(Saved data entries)
===
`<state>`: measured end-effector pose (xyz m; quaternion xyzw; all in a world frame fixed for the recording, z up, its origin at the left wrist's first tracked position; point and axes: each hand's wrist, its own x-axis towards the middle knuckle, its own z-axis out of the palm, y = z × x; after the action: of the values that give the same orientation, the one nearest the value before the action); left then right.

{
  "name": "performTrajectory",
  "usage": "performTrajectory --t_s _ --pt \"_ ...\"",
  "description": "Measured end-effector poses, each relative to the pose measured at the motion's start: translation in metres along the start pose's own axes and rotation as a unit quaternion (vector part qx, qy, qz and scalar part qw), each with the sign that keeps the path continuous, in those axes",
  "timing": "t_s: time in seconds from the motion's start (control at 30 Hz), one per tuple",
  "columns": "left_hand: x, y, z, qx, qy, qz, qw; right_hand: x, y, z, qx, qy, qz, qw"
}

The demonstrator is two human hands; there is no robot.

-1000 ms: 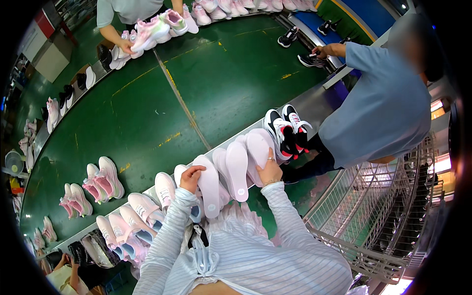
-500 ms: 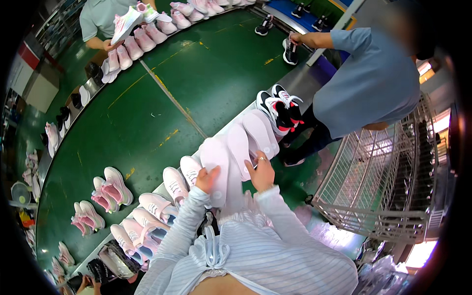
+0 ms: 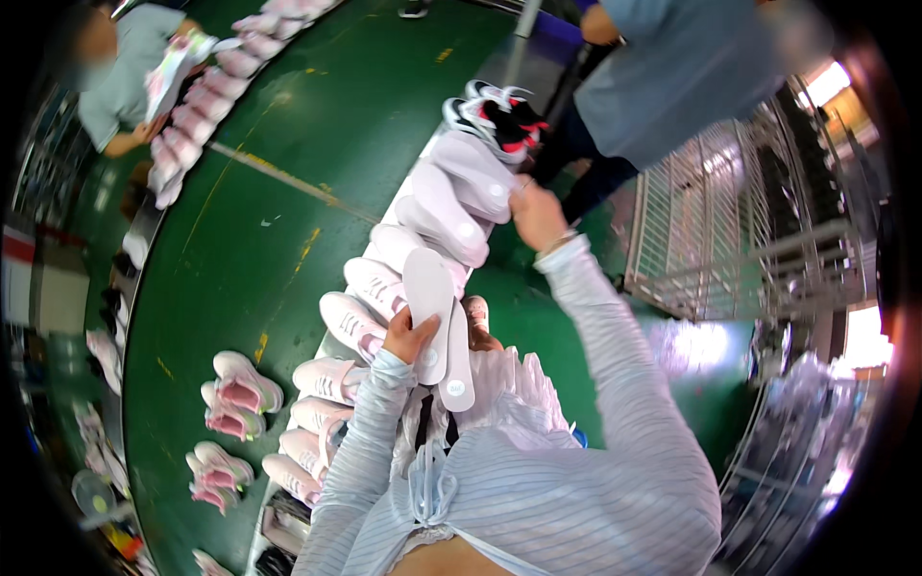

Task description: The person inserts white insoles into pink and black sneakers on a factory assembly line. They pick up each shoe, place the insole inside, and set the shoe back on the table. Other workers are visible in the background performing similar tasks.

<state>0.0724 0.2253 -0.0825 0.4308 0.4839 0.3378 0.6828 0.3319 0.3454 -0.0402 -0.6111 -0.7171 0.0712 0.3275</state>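
My left hand (image 3: pixel 411 336) is closed on a pair of pale insoles (image 3: pixel 428 288), fanned apart so that a second one shows beneath, with round labels near their heels. My right hand (image 3: pixel 540 213) reaches far forward, its curled fingers at the heel end of another pale insole (image 3: pixel 471 168); the fingertips are partly hidden. Between the hands, more insoles (image 3: pixel 437 216) lie overlapping on the bench strip. Beside my left hand stand several pale pink lace-up shoes (image 3: pixel 351 322) in a row along the bench edge.
Black, white and red sneakers (image 3: pixel 495 120) stand at the row's far end. Pink shoe pairs (image 3: pixel 245 384) sit on the green surface (image 3: pixel 288 182). A person in a blue shirt (image 3: pixel 663 86) stands ahead right, near a wire rack cart (image 3: pixel 711 211). Another person (image 3: pixel 134 77) holds a shoe at far left.
My view has turned right. My left hand has drawn its insoles nearer to me and they have fanned apart. My right hand has moved from the nearer insoles to the farther ones.
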Motion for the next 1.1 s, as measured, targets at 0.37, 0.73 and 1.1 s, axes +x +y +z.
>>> performTrajectory --t_s 0.37,0.73,1.1 --pt "0.041 0.024 0.114 0.106 -0.215 0.09 0.967 -0.226 0.09 -0.066 -0.231 -0.523 0.29 0.768" --pt "0.08 -0.002 0.205 0.066 -0.29 0.094 0.95 -0.269 0.217 -0.052 -0.287 -0.436 0.345 0.78" --pt "0.032 -0.014 0.118 -0.054 0.105 0.003 0.993 -0.036 0.202 -0.152 0.052 -0.061 0.121 0.989"
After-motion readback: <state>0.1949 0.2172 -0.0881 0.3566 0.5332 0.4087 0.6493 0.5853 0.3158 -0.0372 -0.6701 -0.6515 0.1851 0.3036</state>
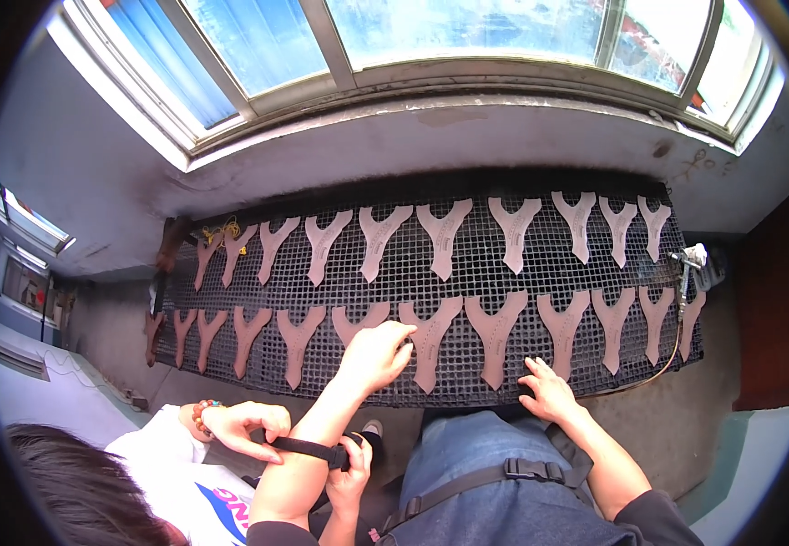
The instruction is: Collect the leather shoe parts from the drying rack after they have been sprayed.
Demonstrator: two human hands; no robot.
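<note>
Lying on a black mesh rack (545, 278), flat Y-shaped pieces (496, 337) are seen below the window (467, 32). They are coloured pinkish brown; on many of them, small dark holes or dots and a short dark mark can be noticed along the middle. The two arms of each fork are turned toward the window and the pointed stem toward the person, so the long axis is laid across the length of the rack; toward the ends, some are seen slightly slanted. At least twenty-two pieces can be counted: ten in the far row, twelve in the near row, where one is partly covered by the left hand (374, 357). The fingers of this hand are loosely bent beside the next piece; whether any piece is gripped cannot be told. The right hand (550, 393) is seen released, its fingers spread at the near edge of the rack. Around the left forearm (296, 487), one black strap (306, 447) is handled by a co-worker's two hands (242, 429).
</note>
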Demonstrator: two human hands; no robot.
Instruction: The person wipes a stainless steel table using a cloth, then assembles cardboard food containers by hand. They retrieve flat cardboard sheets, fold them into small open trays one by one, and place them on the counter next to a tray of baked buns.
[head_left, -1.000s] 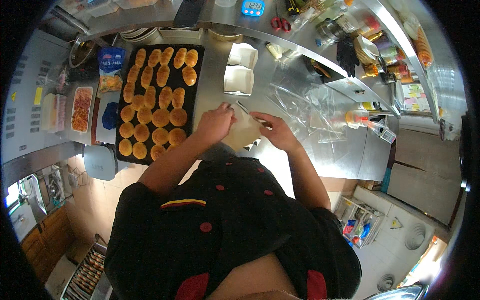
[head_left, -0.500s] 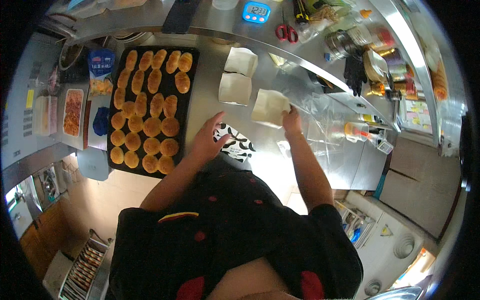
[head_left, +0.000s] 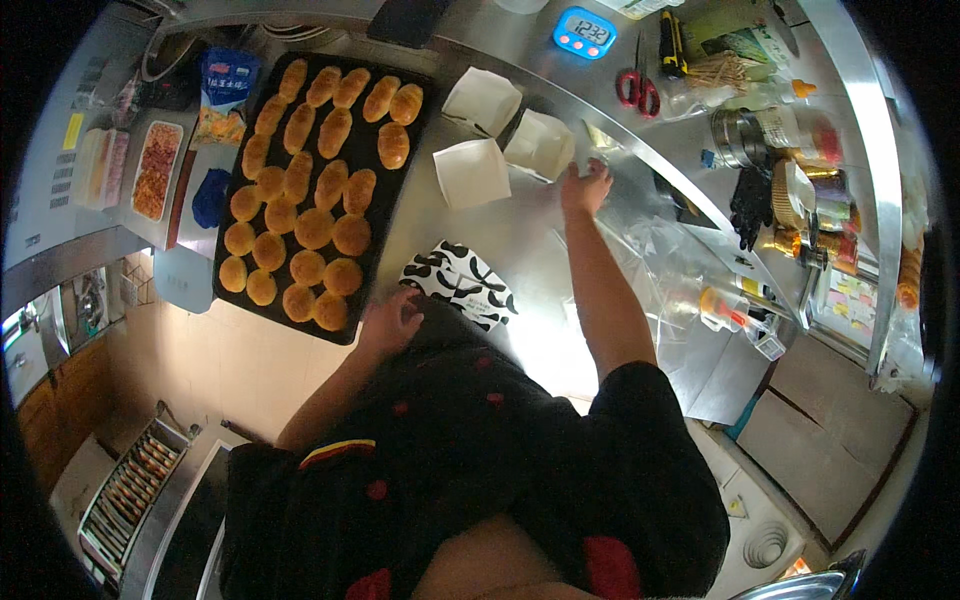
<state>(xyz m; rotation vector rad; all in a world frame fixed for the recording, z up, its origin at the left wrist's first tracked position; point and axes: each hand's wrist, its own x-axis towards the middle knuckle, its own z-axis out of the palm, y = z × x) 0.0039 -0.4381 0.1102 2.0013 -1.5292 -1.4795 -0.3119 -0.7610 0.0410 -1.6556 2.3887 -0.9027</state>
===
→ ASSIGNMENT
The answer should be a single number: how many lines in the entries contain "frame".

→ EXERCISE SOLUTION
2